• JOURNEY'S END: BEN HOPE UNDER THE COLD MOON

    Published 27th December 2018, 20:30

    I WANTED to finish my year of full moon walks on hope but always believed the expectation would prove elusive.

    Ben Hope, December 22. The day after the winter solstice on the farthest north Munro for the thirteenth and final full moon of 2019, appropriately for the time of year, the Cold Moon. 

    The chances of a perfect night were slim. I would happily have settled for making it to the summit and down again in anything less than horrendous conditions. In the end, however, Hope prevailed. It may have been a fleeting encounter, but the timing could not have been better.

    This was our second ascent. The previous morning two of us had set off in icy darkness for a recce, to confirm the route for the main event and make sure there were no nasty surprises.

    The single-track road along the side of Loch Hope was brilliant white, as though encrusted with millions of tiny diamonds. We were greeted with a biting cold as we set off uphill on the path by invisible whispering waters.

    It didn't need much height to encounter patches of brittle ground, and the last few hundred metres were in a deep freeze, grasses bowed in suspended animation, rocks coated thickly with rime and ice blast.

    The summit trig point sat like an ice queen on a throne of white stones, the views beyond hidden by a circuit of grey despite hints of blue sky circling far above. The sunrise remained unseen, the switch from night to day muted, almost imperceptible.

    The next night: temperatures had risen but the chances of a clear night had fallen. The party, now five-strong, had made its way up in a disappointing drizzle, the cloud and mist blocking out the stars and the route ahead. The moon was nowhere to be seen, not even a hint of a faint light.

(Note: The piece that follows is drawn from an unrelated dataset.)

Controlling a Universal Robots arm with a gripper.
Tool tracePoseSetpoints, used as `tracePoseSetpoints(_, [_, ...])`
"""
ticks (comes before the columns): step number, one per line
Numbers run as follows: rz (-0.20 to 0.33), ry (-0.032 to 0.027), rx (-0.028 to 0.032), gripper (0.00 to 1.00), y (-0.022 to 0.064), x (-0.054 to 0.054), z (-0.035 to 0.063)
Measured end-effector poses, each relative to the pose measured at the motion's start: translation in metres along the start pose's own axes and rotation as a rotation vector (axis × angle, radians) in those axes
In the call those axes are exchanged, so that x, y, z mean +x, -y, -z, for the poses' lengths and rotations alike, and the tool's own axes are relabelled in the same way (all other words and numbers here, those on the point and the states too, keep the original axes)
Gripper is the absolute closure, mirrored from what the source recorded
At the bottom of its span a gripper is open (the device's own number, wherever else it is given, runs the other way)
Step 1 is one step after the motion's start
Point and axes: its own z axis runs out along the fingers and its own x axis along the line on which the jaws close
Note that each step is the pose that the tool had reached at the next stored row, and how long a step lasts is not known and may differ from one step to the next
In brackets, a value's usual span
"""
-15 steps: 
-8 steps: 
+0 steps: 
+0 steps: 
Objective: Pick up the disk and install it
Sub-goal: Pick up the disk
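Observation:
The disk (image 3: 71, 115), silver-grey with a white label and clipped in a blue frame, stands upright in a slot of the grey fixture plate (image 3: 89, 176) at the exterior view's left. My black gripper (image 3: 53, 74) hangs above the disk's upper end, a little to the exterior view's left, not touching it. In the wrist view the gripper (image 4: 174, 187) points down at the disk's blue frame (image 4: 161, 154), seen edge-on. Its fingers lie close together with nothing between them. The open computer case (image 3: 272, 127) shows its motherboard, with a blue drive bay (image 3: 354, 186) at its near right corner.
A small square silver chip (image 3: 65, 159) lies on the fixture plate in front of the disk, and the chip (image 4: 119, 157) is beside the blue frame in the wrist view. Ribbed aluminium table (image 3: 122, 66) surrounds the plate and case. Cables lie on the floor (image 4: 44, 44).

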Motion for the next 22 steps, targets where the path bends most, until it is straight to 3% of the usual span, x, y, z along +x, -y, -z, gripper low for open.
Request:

    It was only a walk up a mountain but this was supposed to be the grand finale to a year which had started with full moon walks in blizzards and white-outs, before calming to a run of achingly beautiful sunrises and sunsets, and then plunging back into high winds and seemingly endless hours of darkness.

    Strange the thoughts that pass through your head at times like these, the places you look for inspiration, the places you look for hope. The words of Martin Luther King seemed fitting: Carve a tunnel of hope through the dark mountain of disappointment. 

    We certainly had the dark mountain and we were carving our tunnel steadily upwards in the gloom. Then, as we started the push up the final rise, we caught a faint glow in the sky. At last. This was the Cold Moon, trying to push its way through the clouds.

    We stopped to watch, silently cheering it on, but it seemed the battle was being lost. For five minutes we stood, scared to move off in case the moon would emerge triumphant for a few seconds and we would miss it. 

    Our vigil paid off. One mighty thrust and it was there in all its glory, rings of rainbow halos pulsating. It stood its ground, resolute for the next half hour, accompanying us up the ridge, until the cloud, now regrouped, swept in to smother the light again. We were disappointed, but given the earlier conditions, were happy to accept small mercies.

    We continued along the ever flattening terrain leaving imprints in the freshly fallen snow until the faint outline of the summit trig point could be seen dead ahead in the mist. 

    Fifty steps to the finish ... 40 ... 30 ... 20 ... and then the unexpected twist in the tale as the clouds parted and the Cold Moon exploded back on to the scene, a superhero back from the fdead in the nick of time. 

    From zero visibility seconds before we now had 360-degree vision, the distant lights of remote buildings twinkling far below, the outlines of surrounding ridges and rock formations standing out. The lunar light cast on the string of lochans dropping down through the blackness in stages looked like golden teardrops, as if the moon itself were weeping with joy.

    We drank in as much as we could of the moment, aware it wasn't going to last. There was a different darkness rumbling in from the north, boiling and threatening, and within the blink of an eye we were engulfed. We followed our footsteps in the snow and dropped fast.

    We made it down comfortably but it didn't matter any more; the spirit of hope had endured. Maybe I had made it on to the right side of Santa's list after all.